I don’t have that much food.

This was a suicide mission. They gave us food to last several months, and that’s about it. I’ve been working my way through the food stores at a reasonable rate, but then I’ll have to rely on coma slurry. It won’t taste good but it’s nutritionally balanced, at least.

But again, this was a suicide mission. They didn’t give us enough coma slurry to get home either. The only reason I have any at all is because Commander Yáo and Specialist Ilyukhina died en route.

All told, I have three months of real food left and about forty months’ worth of coma slurry. That works out to be just barely enough food to survive the trip home with full fuel and a bit to spare. But nowhere near enough to last the five and a half years of a slower trip.

Rocky’s food is useless to me. I’ve tested it over and over. It’s chock-full of heavy metals ranging from “toxic” to “highly toxic.” There are useful proteins and sugars in there that my biology would love to make use of, but there’s just no way to sort out the poison from the food.

And there’s nothing here for me to grow. All my food is freeze-dried or dehydrated. No viable seeds or plants or anything. I can eat what I have and that’s it.

Rocky clicks along his tunnel to the control-room bulb. He goes in and out of the Blip-A so often now I often don’t know what ship he’s on.

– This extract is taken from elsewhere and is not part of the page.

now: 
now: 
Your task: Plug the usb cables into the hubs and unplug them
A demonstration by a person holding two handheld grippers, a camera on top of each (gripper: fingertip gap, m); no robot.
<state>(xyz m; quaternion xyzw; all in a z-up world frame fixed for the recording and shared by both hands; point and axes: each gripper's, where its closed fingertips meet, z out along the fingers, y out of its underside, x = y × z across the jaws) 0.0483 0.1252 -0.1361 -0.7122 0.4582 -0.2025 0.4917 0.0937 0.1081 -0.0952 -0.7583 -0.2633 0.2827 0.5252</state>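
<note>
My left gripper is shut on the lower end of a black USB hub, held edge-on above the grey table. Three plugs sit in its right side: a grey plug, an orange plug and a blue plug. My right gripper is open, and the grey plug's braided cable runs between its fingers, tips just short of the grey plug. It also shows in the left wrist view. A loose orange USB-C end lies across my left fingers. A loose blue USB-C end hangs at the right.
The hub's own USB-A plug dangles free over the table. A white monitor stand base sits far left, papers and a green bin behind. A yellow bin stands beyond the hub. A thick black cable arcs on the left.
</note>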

“You make angry sound. Why, question?”

“I’m missing a third of my fuel bays. The trip home will take more time than I have food.”

“How long since last sleep, question?”

“Huh? I’m talking about fuel here! Stay focused!”

“Grumpy. Angry. Stupid. How long since last sleep, question?”

I shrug. “I don’t know. I’ve been working on the breeder tanks and fuel bays…I forget when I last slept.”